Сияющая полоса взрывается, растекается по всему небу, и абсолютная тьма превращается в слепящую белизну. Я отворачиваюсь. Раздается крик По Квай. «Карен» исчезает. Обернувшись к окну, я вижу пустое серое небо над небоскребами Нью-Гонконга.

У двери в квартиру я некоторое время стою, молча прислушиваясь. Не хочется опять пугать ее, но излишняя любезность тоже ни к чему. Никто не мог войти к ней, минуя меня, но ведь я созерцал космические видения, не обращая внимания на то, что происходит вокруг. Очень странный эпизод; если бы не образ сияющего неба, который по-прежнему стоит у меня перед глазами, я бы мог поклясться, что ни на секунду не выходил из сторожевого режима с того момента, как пожелал По Квай спокойной ночи, и вплоть до ее ночного крика.

Открыв дверь, я вижу, что она входит в гостиную, обхватив себя руками. Она сухо говорит:

– Ну, толку от тебя не много. За это время меня десять раз могли убить прямо в постели.

Несмотря на то, что она пытается шутить, видно, что она потрясена куда сильнее, чем в прошлый раз.

– Снова что-то приснилось?

Она кивает:

– На этот раз я помню... хотя бы что-то.

Я не отвечаю.

Она рявкает на меня:

– Да ты что, и правда робот?! Ну спроси ты меня, что мне такое приснилось?

– Что тебе приснилось?

– А приснилось мне, что я потеряла управление модом. Мне приснилось, что я перешла в размазанное состояние. Мне приснилось» что я... заполнила собой... всю комнату, всю квартиру. А во сне я, видишь ли, не хожу...

Ее вдруг начинает бить крупная дрожь.

– Что?..

Она хватает меня за руку и ведет по коридору к двери в спальню. Дверь закрыта. Она стремительно подтаскивает меня к двери, секунду переводит дыхание, потом говорит:

– Открой.

Я пытаюсь повернуть ручку, но мне это не удается.

– Дверь заперта. Я так боюсь, что теперь запираю ее каждую ночь.

– Значит, ты проснулась?..

– Снаружи. В середине коридора. – Она встает на то самое место. – Но сначала я должна была набрать комбинацию из восьми цифр, чтобы открыть замок, и еще одну комбинацию, чтобы закрыть.
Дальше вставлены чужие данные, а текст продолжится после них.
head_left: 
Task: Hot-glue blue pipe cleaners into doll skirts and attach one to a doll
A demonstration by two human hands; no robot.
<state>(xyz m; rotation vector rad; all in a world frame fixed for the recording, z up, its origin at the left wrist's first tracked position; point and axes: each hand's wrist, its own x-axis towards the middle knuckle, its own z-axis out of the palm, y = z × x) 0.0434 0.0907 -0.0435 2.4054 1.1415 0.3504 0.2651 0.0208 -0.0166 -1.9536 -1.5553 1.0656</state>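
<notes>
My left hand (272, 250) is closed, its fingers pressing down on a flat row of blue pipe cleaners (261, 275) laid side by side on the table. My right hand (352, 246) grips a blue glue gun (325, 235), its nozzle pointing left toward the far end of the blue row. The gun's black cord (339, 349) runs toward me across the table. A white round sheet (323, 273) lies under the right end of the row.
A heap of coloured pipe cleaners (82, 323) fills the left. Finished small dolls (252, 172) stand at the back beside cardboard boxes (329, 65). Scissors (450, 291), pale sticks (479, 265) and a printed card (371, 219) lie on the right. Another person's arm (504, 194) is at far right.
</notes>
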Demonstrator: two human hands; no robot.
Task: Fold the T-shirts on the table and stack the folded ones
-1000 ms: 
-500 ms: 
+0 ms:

– Ты видела во сне, как открываешь замок?

– Нет, нет. Во сне я не прикасалась к замку. Во сне я уже была снаружи. Внутри и снаружи одновременно. Для этого не надо было двигаться, надо было только усилить нужное состояние.

Я нерешительно говорю:

– И ты думаешь, что...

Ее голос тверд:

– Я думаю, что мое подсознание имеет на меня зуб, вот и все, что я могу сказать. Как ни трудно в это поверить, но я должна была набрать эти коды во сне. А если ты думаешь, что это мод перенес меня сюда сквозь запертую дверь, то ты ошибаешься. Я, видишь ли, не электрон. Даже если бы это было теоретически возможно, этот мод не предназначен для таких задач. Он был сконструирован специально для работы с микроскопическими системами, для демонстрации простейших эффектов, не более.

Я почти наяву слышу свой ответ, который застревает у меня в горле:

– Да этот мод вообще никто не конструировал!

Но механизмы в моей голове не дают выговорить эти слова. Вместо этого я киваю:

– Я тебе верю, ты специалист. И сон видела ты, а не я.